Data Organization and Variability
In some industries, data may be organized at a high level. For example, someone examining population growth may have data at a census level or an annual level. Someone who studies education may had data organized at a state level or county level. In other industries, data may be organized at a fine-grained level. For example, someone studying health outcomes may have data about individuals daily if daily health checks are part of a data-collection protocol. Someone who studies education may design a study to collect data, or obtain data, on daily-performance of students. Even further, their data may contain repeated measurements of specific topics (e.g., 10 different addition problems rather than one). Similarly, someone studying some aspect of human cognition may have high-level data like overall accuracy and total time needed to complete the task or they might have data at a low level containing trial-level accuracy and reaction timed data for each item.
Depending the organization of data and its level of granularity, one may be limited to a set of statistical models to examine.
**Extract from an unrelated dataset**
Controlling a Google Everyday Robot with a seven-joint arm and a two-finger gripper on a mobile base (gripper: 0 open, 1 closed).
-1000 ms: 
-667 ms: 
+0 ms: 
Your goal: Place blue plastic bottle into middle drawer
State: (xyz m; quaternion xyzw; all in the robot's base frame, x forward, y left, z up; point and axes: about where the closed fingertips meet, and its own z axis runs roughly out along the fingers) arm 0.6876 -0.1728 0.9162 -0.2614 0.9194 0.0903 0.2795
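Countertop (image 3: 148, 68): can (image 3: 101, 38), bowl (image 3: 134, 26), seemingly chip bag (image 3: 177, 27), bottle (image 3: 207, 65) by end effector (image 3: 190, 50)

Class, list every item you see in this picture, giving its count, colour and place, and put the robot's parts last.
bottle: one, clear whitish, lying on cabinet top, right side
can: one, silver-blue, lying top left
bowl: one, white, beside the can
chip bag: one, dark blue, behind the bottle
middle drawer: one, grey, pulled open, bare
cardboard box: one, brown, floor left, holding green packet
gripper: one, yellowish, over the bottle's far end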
Because variability in data plays a significant role in testing models, the absence of variability will prevent modeling using statistical techniques that require that variability. For example, if your data set contains only one value for a country, you are likely limited to models that allow for comparisons or associations across countries or across time. For example, you could examine data to understand how population growth for a single country changes over time or you could examine population growth in one country compares to one or more than one country. Using the educational example, one could examine changes in a state over time or one could examine states to one another. By contrast, if you have daily data per student for a variety of topics, you have variability in data to examine at a variety of levels. You could examine how an individual’s performance changes across time in general or specifically for a specific topic. You can also examine how the individual performs on one type of task relative to another. You could also examine changes over time in performance on one task compared with changes over time for other tasks. Stepping up the hierarchy, you could compare performance of individuals across teachers, teacher’s sections, schools, school districts, counties, states, etc. because there is variability in the data to try to understand.
Although the data structure is typically conceived from top to bottom, which lower levels nested under higher levels, I will present the opposite order to prevent you reading from the bottom up.
Daily Performance
- on an item type (e.g., 4 + 17)
-- on a task (e.g., addition)
--- for a person (e.g, Bill)
---- in a teacher's class (e.g., Mrs. Collins, Section 1)
----- in a school (e.g., Robert D. Wilson)
------ in a district (e.g., Western Wayne)
------- in a country (e.g., Wayne)
-------- in a state (e.g., Pennsylvania)
--------- in a country (e.g., United States of America)
The structure at all these levels means that you can perform more complex models like linear-mixed models/hierarchical linear modeling. The variability in the data at all these levels allows you to account for the variability in ways you cannot if you only have top-level data. When you have the variability, you can examine for effect like random effects or fixed effects, which are not applicable to simpler linear models. To the extent that teachers in District A teach differently or motivate students differently from those teachers in District B, you could examine the data for these differences and account for them statistically (hold them constant as if teachers were the same) at higher levels of the data. In fact, that repeated-measures ANOVA model you are taught in your statistics class is not be appropriate for data with repeated measurements under different conditions because two individuals who with the same average performance may differ in their variability. For example, two students answer the subtraction problem (14 - 7) on average in 10.0 seconds across 5 instances. Mildred is consistent and answers it between 8 and 12 seconds. Tilford, however, answers with a range of 5 to 20 seconds. Although performance time is equated, the variability represents something very different in ability.
Making Data
We will work with a tiny data frame containing data for performance scores from students in schools in districts.
<-
DATA data.frame(
Student = c("Jim", "Sally", "June", "Mildred", "Tilford", "Beavis", "Herman", "Peppa", "Kay", "Jake", "Name Missing"),
Score = c(80, 85, 79, 80, 81, 91, 89, 60, 65, 67, 65),
School = c("A", "A", "B", "B", "C", "C", "C", "D", "D", "E", "E"),
District = c("West", "West", "West", "West", "East", "East", "East", "North", "North" , "North", "North")
)
You can see that the performance for all students is on average, for example, if you didn’t know where they went to school. We would take only the mean.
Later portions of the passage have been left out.